Although stoners are regularly derided for memory problems, anecdotally speaking this has not been the case for me. I did, at a relatively early age (c. 15 years old I think) learn extremely effective mnemonic "tricks" so my memory has never really been an issue anyway, and though sometimes when I'm blazed I might not remember everything altogether too clearly, generally my experience has been dramatic mnemonic amplification while under the influence of THC and like compounds. My neophyte computer-programmer's kind of take on the phenomenon is that the THC/similar crystals form a grid in the brain (along bound-to receptor fields) that generates a special, and if harnessed correctly very useful, information state-space. Like plugging a lot of little USB drives into a computer to boost its RAM (random access memory(!)). So, when I'm blazed, I have a feeling of "everything being connected" on some "deeper"/"higher"(!) level. Parsed spiritually, the feeling is of a transcendental unity or oneness to things. Focusing on this unity then "pulls" parts of disparate thoughts together, allowing for example extremely easy acts of lexical coordination (e.g. virtually endless exercises in assonance).
For someone with a more traditionally religious bent, if one knew a method of thinking that corresponded to some autonomic anandamide feedback loop or whatever you'd call it, would the results of meditation in that form of thought, resemble the purported contents of certain states of "mystical" consciousness? (Of course there could be interrelations among anandamide feelings and acetylcholine/serotonin/etc. systems, ones that resulted in different "mystical" feelings, and hence different religious traditions would include different "contents" or "revelations" in the deliverances of their mystical faith. For example, a highly serotonin-charged mystical feeling might be analogous to being on the drug ecstasy, with an attitude of beatific love recommending itself under the circumstances, whereas a more acetylcholinergic experience would represent the conceptual austerity of Buddhist nirvana, perhaps (a neuroscience-buff coworker of mine told me that acetylcholine is associated with concentration/attention and I have a theory that nirvana results from focusing on one's ability to focus, so much that one "intuits" the phenomenological emptiness of the attentionality function.)

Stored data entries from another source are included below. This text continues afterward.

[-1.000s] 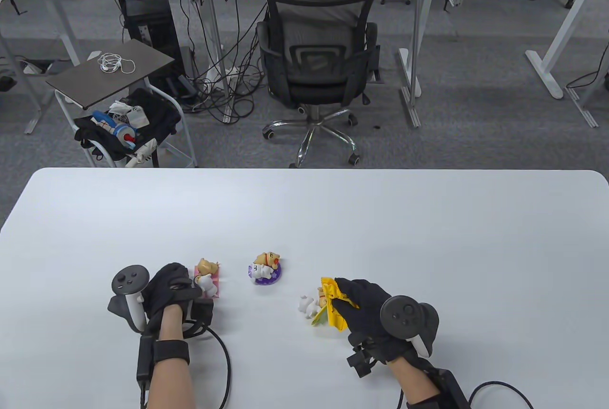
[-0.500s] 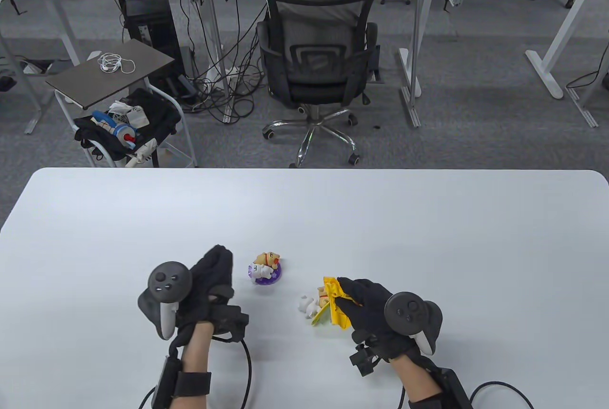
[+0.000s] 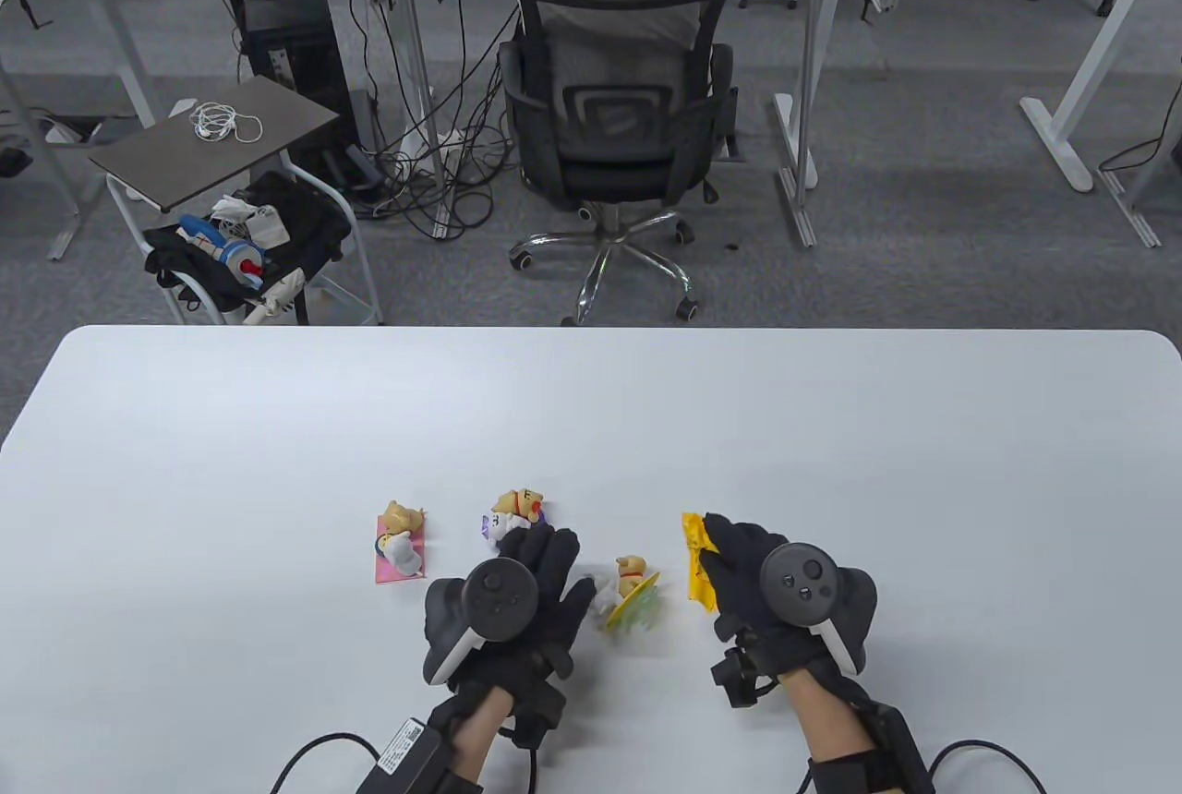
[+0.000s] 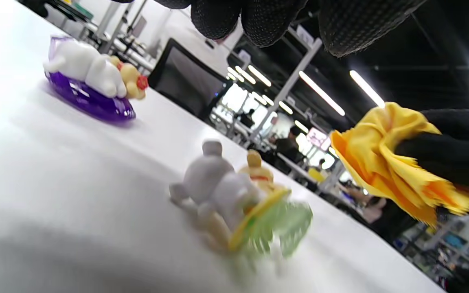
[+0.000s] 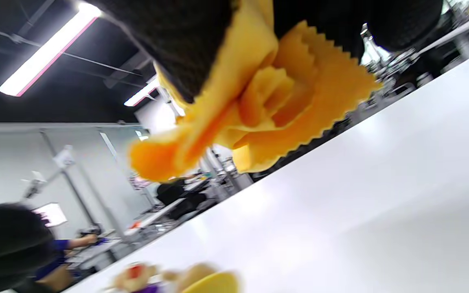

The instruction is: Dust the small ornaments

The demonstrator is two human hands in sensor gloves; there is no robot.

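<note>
Three small animal ornaments stand on the white table point(image 3: 831, 443): one on a pink base point(image 3: 399, 545), one on a purple base point(image 3: 515, 519) and one on a yellow-green base point(image 3: 633, 595). My left hand point(image 3: 559, 559) lies between the purple and yellow-green ornaments with its fingers spread, holding nothing; its thumb is close to the yellow-green ornament point(image 4: 238, 203). To the right of that ornament, my right hand point(image 3: 729, 554) grips a bunched yellow cloth point(image 3: 697, 563), clear of the ornaments. The cloth point(image 5: 267, 106) hangs above the table.
A person sits in a black office chair point(image 3: 614, 120) beyond the table's far edge. A small cart point(image 3: 231, 185) with cables and bags stands at the far left. Cables trail from both wrists over the table's near edge.
My left hand let go of the pink-based ornament and moved right to the yellow-green one. My right hand drew the cloth away to the right, uncovering that ornament.
</note>
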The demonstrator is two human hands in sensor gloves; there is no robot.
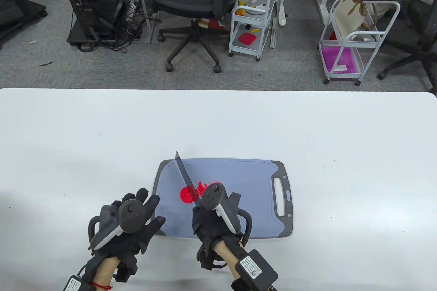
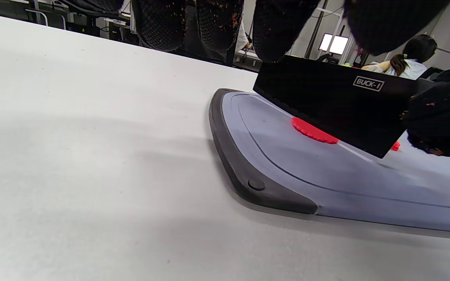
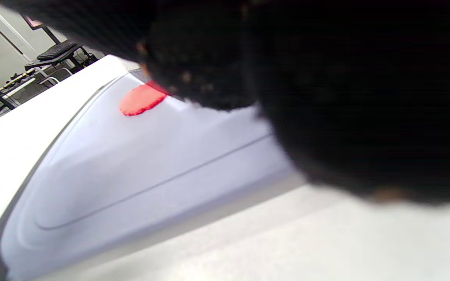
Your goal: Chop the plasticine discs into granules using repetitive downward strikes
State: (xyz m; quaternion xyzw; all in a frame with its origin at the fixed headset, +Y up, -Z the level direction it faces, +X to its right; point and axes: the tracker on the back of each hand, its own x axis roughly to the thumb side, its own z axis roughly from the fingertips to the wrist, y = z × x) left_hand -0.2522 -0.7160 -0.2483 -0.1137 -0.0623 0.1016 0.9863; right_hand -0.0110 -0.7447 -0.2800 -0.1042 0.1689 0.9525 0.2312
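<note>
Both hands sit at the near edge of the desk. Left hand lies with fingers spread and released, holding nothing, its fingertips resting at the near-left corner of the board. Right hand is clenched around the handle of the knife, at the board's near edge, and is plainly the nearer of the two to the work.

From that grip the blade runs away from the person and slants leftward, its tip reaching the board's far-left edge. That is the long axis that matters: the cut line lies diagonally across the board, not square to it.

Just beyond the right hand and slightly to its left lies the red disc, flat on the board. In the left wrist view the disc shows just under the blade's lower edge; whether steel touches it I cannot tell. On the right side of the blade, partly hidden behind the right hand's tracker, lie the red bits already cut.

My judgement is that the next strike calls for a drop straight down along that diagonal, with the uncut part of the disc lying to the blade's left, between the two hands. The left fingertips are near but apart from the blade's path.
</note>
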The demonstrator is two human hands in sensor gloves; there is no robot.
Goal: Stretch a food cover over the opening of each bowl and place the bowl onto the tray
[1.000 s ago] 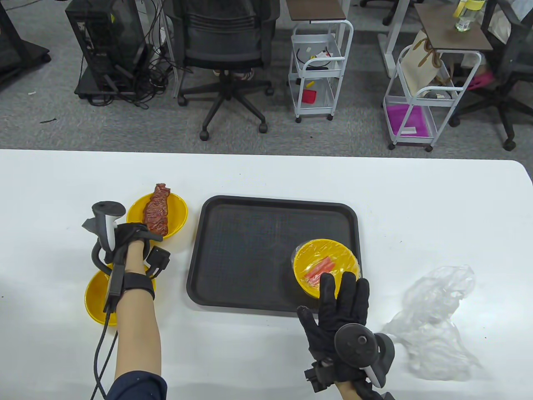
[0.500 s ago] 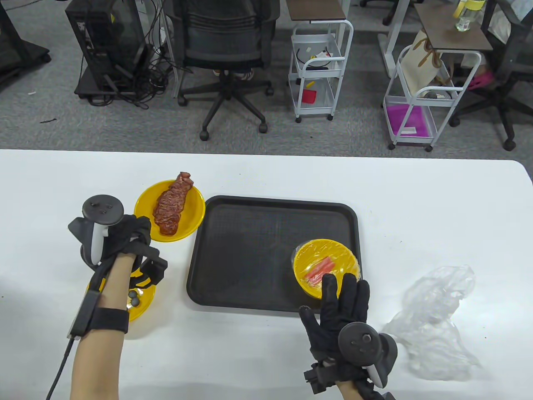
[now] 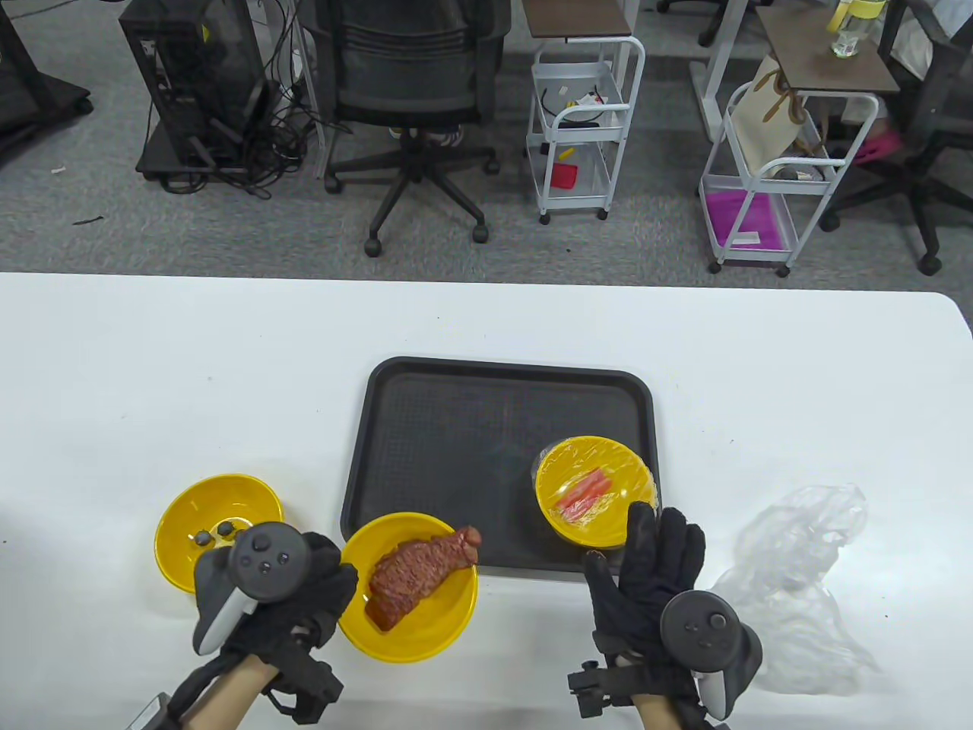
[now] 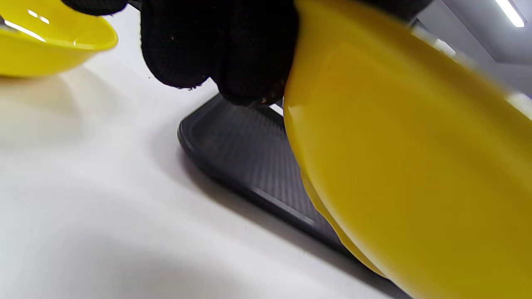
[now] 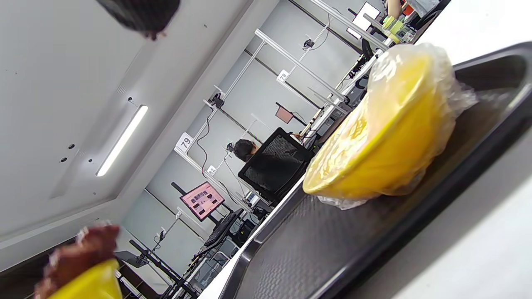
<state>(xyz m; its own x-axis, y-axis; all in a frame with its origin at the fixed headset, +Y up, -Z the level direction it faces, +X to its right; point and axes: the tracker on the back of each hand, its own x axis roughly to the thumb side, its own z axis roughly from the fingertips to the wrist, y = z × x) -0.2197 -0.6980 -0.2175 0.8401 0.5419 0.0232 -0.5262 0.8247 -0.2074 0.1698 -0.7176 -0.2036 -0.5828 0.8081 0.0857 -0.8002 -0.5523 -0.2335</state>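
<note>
My left hand grips the left rim of a yellow bowl holding a slab of brown meat, just off the black tray's front-left corner. In the left wrist view my fingers press the bowl's outer wall, with the tray behind it. A yellow bowl under clear film stands in the tray's front-right corner and also fills the right wrist view. My right hand lies open and flat, fingertips at that bowl's near rim.
A third yellow bowl with a few small dark pieces sits left of my left hand. A crumpled heap of clear plastic covers lies on the table right of my right hand. Chairs and carts stand beyond the far edge.
My left hand has carried the meat bowl from the far left of the tray down to its front-left corner. My right hand has drifted slightly right and stayed open.
</note>
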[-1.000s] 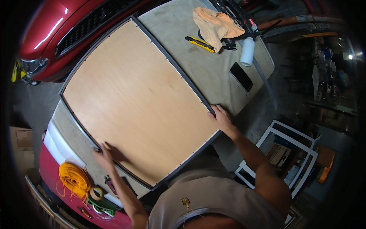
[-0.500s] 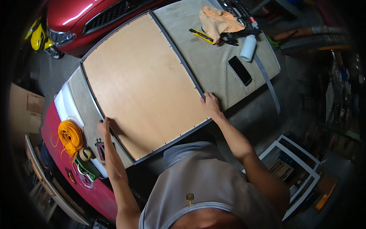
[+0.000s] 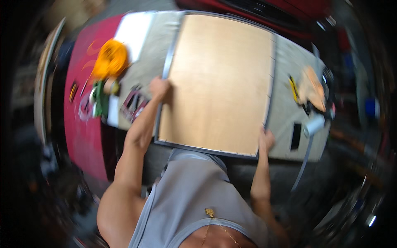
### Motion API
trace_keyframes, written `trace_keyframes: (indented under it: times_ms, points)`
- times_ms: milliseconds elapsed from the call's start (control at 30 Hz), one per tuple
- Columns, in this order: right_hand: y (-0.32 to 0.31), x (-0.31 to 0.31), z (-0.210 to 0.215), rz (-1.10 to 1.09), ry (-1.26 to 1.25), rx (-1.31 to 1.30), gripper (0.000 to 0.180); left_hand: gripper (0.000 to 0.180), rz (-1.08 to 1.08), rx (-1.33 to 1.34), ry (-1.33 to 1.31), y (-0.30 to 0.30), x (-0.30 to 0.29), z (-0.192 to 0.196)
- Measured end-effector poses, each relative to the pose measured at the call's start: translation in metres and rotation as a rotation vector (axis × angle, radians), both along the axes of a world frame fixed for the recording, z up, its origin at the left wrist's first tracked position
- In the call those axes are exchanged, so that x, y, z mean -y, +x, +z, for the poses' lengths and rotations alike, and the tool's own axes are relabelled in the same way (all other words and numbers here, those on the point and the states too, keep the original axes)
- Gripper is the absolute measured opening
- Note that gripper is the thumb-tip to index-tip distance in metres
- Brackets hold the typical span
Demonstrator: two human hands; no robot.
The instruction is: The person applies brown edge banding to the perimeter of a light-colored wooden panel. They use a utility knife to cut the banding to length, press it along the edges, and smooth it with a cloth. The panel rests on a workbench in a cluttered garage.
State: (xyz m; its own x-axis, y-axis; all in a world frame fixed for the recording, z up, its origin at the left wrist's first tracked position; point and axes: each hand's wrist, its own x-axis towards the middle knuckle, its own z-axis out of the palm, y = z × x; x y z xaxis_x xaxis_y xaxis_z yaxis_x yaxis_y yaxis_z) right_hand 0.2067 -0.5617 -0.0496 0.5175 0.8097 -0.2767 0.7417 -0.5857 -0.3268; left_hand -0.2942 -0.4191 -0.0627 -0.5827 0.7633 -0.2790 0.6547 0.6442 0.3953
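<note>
A pale plywood panel (image 3: pixel 219 82) in a dark grey frame lies across the cloth-covered work surface in front of me. Small dark fasteners dot the inner edges of the frame. With closed fingers, my left hand (image 3: pixel 159 88) grips the left side rail, its fingertips partly hidden at the edge. Lower down on the opposite rail, near the close right corner, my right hand (image 3: pixel 266 139) is closed around the frame. The picture is smeared by motion, so finer detail is lost.
Left of the panel lie an orange rope coil (image 3: pixel 111 58), a tape roll (image 3: pixel 111 85) and a green object (image 3: pixel 98 99). To the right are a yellow cutter (image 3: pixel 293 89), an orange cloth (image 3: pixel 311 89), a pale bottle (image 3: pixel 314 125) and a phone (image 3: pixel 295 136). A red car (image 3: pixel 264 10) stands beyond.
The whole view has swung round, so the panel, table and car appear turned clockwise. Both hands still hold the frame's side rails.
</note>
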Motion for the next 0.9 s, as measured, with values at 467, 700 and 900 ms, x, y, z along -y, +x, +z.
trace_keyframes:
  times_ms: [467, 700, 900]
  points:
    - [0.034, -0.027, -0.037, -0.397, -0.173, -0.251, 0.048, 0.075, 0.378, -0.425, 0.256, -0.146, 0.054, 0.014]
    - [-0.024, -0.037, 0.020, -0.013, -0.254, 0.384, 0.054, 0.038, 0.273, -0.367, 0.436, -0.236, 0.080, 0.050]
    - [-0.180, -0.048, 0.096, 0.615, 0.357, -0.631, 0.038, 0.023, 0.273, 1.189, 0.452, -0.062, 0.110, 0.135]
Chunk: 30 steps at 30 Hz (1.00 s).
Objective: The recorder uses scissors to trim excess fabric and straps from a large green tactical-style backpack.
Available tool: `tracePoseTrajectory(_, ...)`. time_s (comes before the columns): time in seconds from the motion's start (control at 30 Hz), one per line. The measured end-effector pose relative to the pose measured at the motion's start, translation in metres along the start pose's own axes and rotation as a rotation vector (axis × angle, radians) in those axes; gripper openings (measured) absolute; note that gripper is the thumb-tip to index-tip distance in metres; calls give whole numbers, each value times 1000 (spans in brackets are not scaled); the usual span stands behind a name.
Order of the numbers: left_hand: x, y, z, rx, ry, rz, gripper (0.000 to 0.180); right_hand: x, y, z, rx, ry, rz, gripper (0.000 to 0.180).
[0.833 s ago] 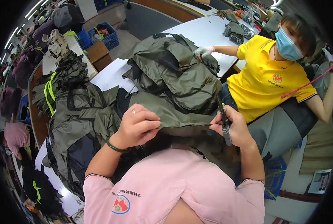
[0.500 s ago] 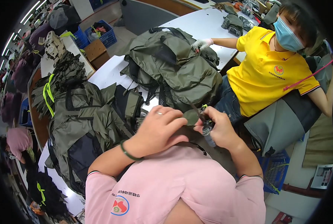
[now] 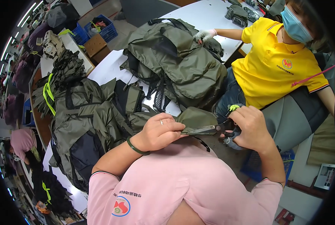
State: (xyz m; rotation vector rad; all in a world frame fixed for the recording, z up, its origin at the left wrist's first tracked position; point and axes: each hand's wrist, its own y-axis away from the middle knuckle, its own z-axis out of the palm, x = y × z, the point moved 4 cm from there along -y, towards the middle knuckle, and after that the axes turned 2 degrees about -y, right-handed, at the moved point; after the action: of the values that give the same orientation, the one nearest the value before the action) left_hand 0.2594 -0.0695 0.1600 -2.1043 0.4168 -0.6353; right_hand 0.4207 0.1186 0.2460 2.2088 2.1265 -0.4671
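1. Left hand [image 3: 160, 134]: I see the thumb and fingers pinching the left end of an olive-green fabric panel [image 3: 199, 118]. A dark green bangle [image 3: 137, 147] circles the wrist.
2. Right hand [image 3: 253, 126]: I see the fingers curled around the handles of a pair of scissors [image 3: 220, 128]. A neon-yellow tie [image 3: 234, 107] sits at the upper handle.
3. Fabric panel position: it lies between the two hands, just in front of the wearer's pink polo shirt [image 3: 175, 176].
4. Scissors position: the blades point left, along the panel's near edge, toward the left fingertips. I cannot tell from my view whether the blades are parted.
5. Worktable [image 3: 212, 15]: its white top carries a large olive-green backpack [image 3: 186, 67] beyond the panel. A second olive-and-black heap of bag parts [image 3: 88, 123] lies to the left.
6. Co-worker: a person in a yellow polo shirt [image 3: 276, 71] sits at the right; their white-gloved hand [image 3: 205, 35] touches the backpack.
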Motion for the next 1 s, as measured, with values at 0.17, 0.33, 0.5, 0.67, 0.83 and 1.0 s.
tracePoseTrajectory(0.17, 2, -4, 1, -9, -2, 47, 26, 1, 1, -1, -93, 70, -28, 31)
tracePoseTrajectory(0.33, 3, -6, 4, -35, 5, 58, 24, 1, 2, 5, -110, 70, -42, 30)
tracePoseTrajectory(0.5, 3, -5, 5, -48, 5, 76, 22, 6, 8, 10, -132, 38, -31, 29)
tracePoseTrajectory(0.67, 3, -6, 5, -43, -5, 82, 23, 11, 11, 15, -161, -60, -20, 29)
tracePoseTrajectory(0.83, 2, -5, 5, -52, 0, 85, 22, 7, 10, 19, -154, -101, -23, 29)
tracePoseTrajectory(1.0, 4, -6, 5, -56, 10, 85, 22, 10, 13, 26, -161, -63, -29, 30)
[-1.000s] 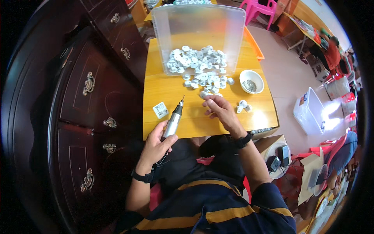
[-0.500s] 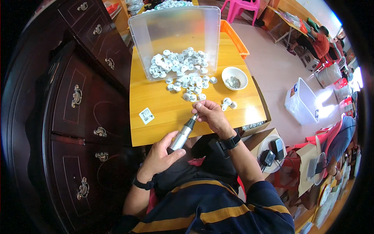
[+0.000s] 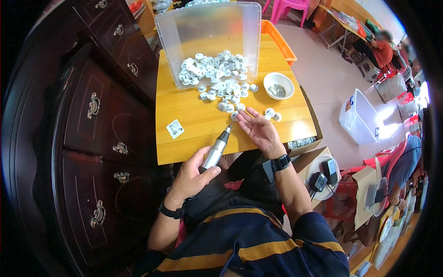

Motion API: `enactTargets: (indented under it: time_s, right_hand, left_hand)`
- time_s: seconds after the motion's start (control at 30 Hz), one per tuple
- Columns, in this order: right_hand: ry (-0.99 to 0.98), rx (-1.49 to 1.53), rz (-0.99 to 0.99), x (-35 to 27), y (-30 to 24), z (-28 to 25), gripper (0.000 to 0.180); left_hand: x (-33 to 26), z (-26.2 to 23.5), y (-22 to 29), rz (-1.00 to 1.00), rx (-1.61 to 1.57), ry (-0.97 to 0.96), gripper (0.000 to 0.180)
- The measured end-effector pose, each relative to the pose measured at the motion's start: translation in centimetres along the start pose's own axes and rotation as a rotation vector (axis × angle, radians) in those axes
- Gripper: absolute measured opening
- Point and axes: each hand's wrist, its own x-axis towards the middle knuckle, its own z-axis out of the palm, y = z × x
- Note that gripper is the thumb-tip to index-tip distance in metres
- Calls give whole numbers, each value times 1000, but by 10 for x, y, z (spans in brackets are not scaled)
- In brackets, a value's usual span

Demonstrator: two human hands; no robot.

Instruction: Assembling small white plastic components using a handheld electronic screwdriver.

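My left hand (image 3: 191,177) grips a silver pen-shaped electric screwdriver (image 3: 217,147), its tip pointing up toward the table's near edge. My right hand (image 3: 258,130) lies palm up over the wooden table (image 3: 194,120), fingers spread, with nothing visible in it. Its fingertips reach the near edge of a heap of several small white round parts (image 3: 217,76). A few loose white parts (image 3: 271,113) lie just right of the hand. A white bowl (image 3: 278,86) with small dark bits stands beyond them.
A clear plastic lid or bin (image 3: 210,39) stands tilted behind the parts. A small white label (image 3: 175,129) lies on the table's left. A dark wooden cabinet (image 3: 92,115) flanks the left. At right are a cardboard box (image 3: 318,171) with chargers and a clear storage box (image 3: 360,117). A person sits far right.
My right hand has opened palm up and moved out toward the white parts. The left hand has kept hold of the screwdriver, which has dropped back from the right hand.
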Motion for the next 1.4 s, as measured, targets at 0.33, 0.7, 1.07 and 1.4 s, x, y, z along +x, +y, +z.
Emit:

There have been two instances in my life now, where I felt blazed, but not because of having done THC. Although THC use was in the temporal vicinity of these episodes, there was some other cause, even if an overdetermining one in the second case, of the total depth of the episodes. There seems to be some (sub-)cognitive system that I activated, to abruptly generate an enormous flare of anandamide; at least, that's my hypothesis at this point. When I read philosophy articles/books/the like, I also often feel "stoned," and this was true even before I had ever smoked weed (in fact, the feeling I had from philosophy was one of my major comparison classes for analyzing my newfound stoner emotional/intellectual universe). Certain forms of philosophical judgment played into the two cases of possible voluntary anandamide flaring, inasmuch as I was asking (and trying to answer) certain philosophical questions, during these episodes.